CYAN AG, with statutory seat in Munich is a public limited company, registered on the German commercial register under CRB 232764. Since March 2018, CYAN AG is listed on the German Stock Exchange in the Scale Segment of the Open Market. Within the Group, CYAN AG acts as holding company. Operational services are provided in particular by Austrian CYAN Security Group GmbH and by I-New Unified Mobile Solutions AG and their subsidiary companies. The Company and its subsidiary companies offer cybersecurity solutions for mobile network operators (MNOs) and mobile virtual network operators (MVNOs), banks, insurance companies and gambling companies, and is also active as Mobile Virtual Network Enabler (MVNE).
The main accounting and valuation methods applied in the drawing up of these interim accounts are presented below. Except where stated otherwise, the principles have been applied to all years shown.
These interim consolidated accounts have neither been audited nor been reviewed by an auditor.
Because of full consolidation with the i-new took place for the first time for the second half of 2018, hence, the figures for the previous period offer only limited comparability. Except where stated otherwise, all amounts are in thousands of euros (TEUR).
The interim accounts per 30 June have been drawn up in accordance with the International Financial Reporting Standards (IFRS), the International Accounting Standards Board (IASB), London and the Interpretations of the International Financial Reporting Interpretations Committee (IFRIC), as applicable in the European Union (EU).
The total-cost method has been applied to the presentation. In the overall results account and on the balance sheet, some individual items are combined for reasons of clarity or immateriality. In accordance with IAS 1, assets and liabilities are classified by maturity. They are classified as current, if they mature within one year. Otherwise, they are recognised as non-current.
The interim consolidated accounts of CYAN AG are drawn up in Euro. In totals of rounded amounts, automatic calculation aids may cause small differences.
In the view of management, the interim consolidated accounts include all adjustments that are required in order to present a true and fair view of the assets, financial and earnings positions.
The annual accounts of the affiliate companies that have another functional currency than the Euro, are translated to euros in accordance with the principle of the functional currency. For balance sheet items, the translation is done at the rate prevailing on balance sheet date. Expenses and income items are translated at the average rate for the year. Resulting translation differences are recognised in other comprehensive income and are included in the currency translation reserve in equity, until the subsidiary company is sold.
Currency translation differences arising from exchange rate fluctuations between recognition of the transaction and its cash effectiveness or measurement on balance sheet date, are recognised in profit or loss and reported in the financial result.
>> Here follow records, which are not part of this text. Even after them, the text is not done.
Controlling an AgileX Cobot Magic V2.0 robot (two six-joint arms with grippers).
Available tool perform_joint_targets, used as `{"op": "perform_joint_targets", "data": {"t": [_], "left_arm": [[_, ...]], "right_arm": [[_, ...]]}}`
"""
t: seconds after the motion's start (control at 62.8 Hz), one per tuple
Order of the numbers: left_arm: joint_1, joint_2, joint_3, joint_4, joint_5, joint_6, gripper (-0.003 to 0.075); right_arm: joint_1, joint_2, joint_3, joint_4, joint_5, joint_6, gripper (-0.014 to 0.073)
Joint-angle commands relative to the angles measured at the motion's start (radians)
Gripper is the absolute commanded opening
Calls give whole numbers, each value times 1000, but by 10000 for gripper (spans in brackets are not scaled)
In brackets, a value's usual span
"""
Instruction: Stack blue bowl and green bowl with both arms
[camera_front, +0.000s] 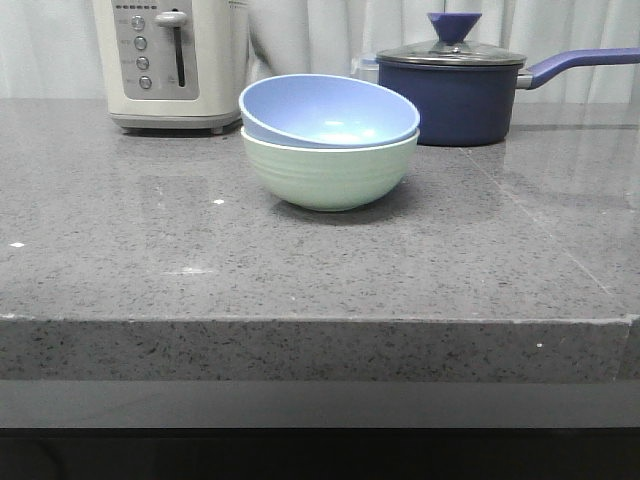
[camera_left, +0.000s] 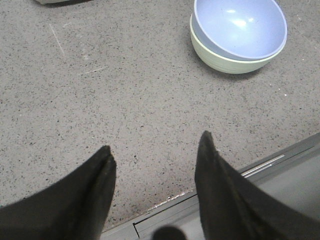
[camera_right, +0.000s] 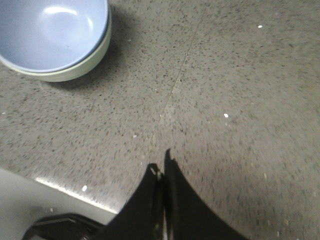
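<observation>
The blue bowl (camera_front: 328, 108) sits nested inside the green bowl (camera_front: 328, 175), slightly tilted, at the middle back of the grey counter. The stack also shows in the left wrist view, blue bowl (camera_left: 240, 27) in green bowl (camera_left: 220, 60), and in the right wrist view, blue bowl (camera_right: 52, 32) in green bowl (camera_right: 82, 67). My left gripper (camera_left: 155, 145) is open and empty above the counter's front edge, well away from the bowls. My right gripper (camera_right: 161, 161) is shut and empty over bare counter, also away from the bowls. Neither arm shows in the front view.
A white toaster (camera_front: 170, 60) stands at the back left. A dark navy saucepan (camera_front: 455, 95) with a glass lid and a handle pointing right stands at the back right, just behind the bowls. The counter's front edge (camera_front: 320, 320) runs across the front view.
</observation>
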Motion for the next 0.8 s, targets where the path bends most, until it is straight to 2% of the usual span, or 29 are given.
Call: {"op": "perform_joint_targets", "data": {"t": [0.0,0.08,0.287,0.541,0.605,0.78], "left_arm": [[-5,-4,-26,6,-73,-13,368],[-5,-4,-25,6,-78,-13,368],[-5,-4,-25,6,-115,-13,368],[-5,-4,-25,6,-134,-13,360],[-5,-4,-25,6,-134,-13,308],[-5,-4,-25,6,-137,-13,63]], "right_arm": [[-6,-123,36,-11,-42,40,-63],[-6,-232,93,-11,-42,86,-63],[-6,-423,205,-52,-52,87,-63],[-6,-452,225,-91,-38,87,-63],[-6,-452,225,-93,-39,87,-63],[-6,-452,225,-93,-39,87,-63]]}}
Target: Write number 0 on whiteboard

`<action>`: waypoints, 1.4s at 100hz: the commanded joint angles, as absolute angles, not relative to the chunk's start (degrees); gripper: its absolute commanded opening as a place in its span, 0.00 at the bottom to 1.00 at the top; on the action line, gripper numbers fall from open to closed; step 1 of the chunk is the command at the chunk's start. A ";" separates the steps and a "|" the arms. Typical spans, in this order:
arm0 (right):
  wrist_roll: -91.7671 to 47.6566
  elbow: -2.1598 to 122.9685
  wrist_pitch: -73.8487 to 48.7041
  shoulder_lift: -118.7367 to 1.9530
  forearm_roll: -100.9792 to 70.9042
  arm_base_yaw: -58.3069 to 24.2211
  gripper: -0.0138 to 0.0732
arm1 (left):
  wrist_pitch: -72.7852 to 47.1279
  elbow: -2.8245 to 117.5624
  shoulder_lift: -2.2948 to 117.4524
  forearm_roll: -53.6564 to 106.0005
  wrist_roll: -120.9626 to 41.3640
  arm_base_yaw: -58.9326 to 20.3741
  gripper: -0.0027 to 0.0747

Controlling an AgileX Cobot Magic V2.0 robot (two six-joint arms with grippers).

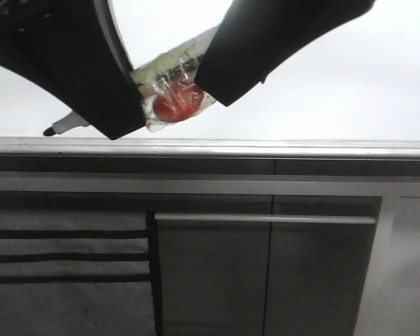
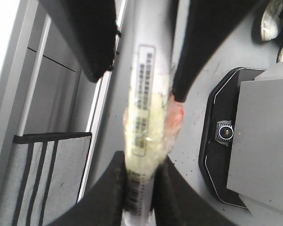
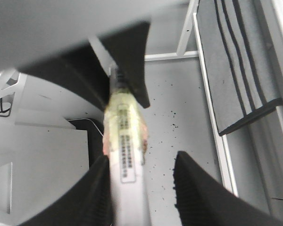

The following table shows the exchange rates of the foreign currencies in which CYAN AG conducts its business:
| On 30/06/2019 |
Average H1 2019 |
On 31/12/2018 |
Average H1 2018 |
|
|---|---|---|---|---|
| Bangladeshi taka (BDT) | 96.077 | 95.237 | 96.238 | - |
| Chilean peso (CLP) | 772.920 | 764.042 | 795.890 | - |
| Columbian peso (COP) | 3,638.448 | 3,625.376 | 3,720.964 | - |
| Mexican peso (MXN) | 22.783 | 21.654 | 22.889 | - |
| Peruvian sol (PEN) | 3.769 | 3.793 | 3.923 | - |
| Czech crown (CZK) | 25.605 | 25.684 | 26.020 | 25.500 |
| Hungarian forint (HUF) | 322.560 | 320.392 | 322.740 | - |
| US dollar (USD) | 1.129 | 1.130 | 1.138 | - |
The interim accounts have been drawn up in accordance with IAS 34 "Interim Financial Reporting" and require the making of estimates and assumptions that affect the amounts shown in the interim report. The actual results may differ from these estimates. The estimates and their underlying assumptions are continuously verified. Changes in accounting estimates are recognised in the period in which the estimate is changed and in all affected subsequent periods. Valuations performed by management in accordance with IFRS that have a significant impact on the accounts and estimates that harbour a significant risk of material adjustment in the subsequent year, are explained in the respective items.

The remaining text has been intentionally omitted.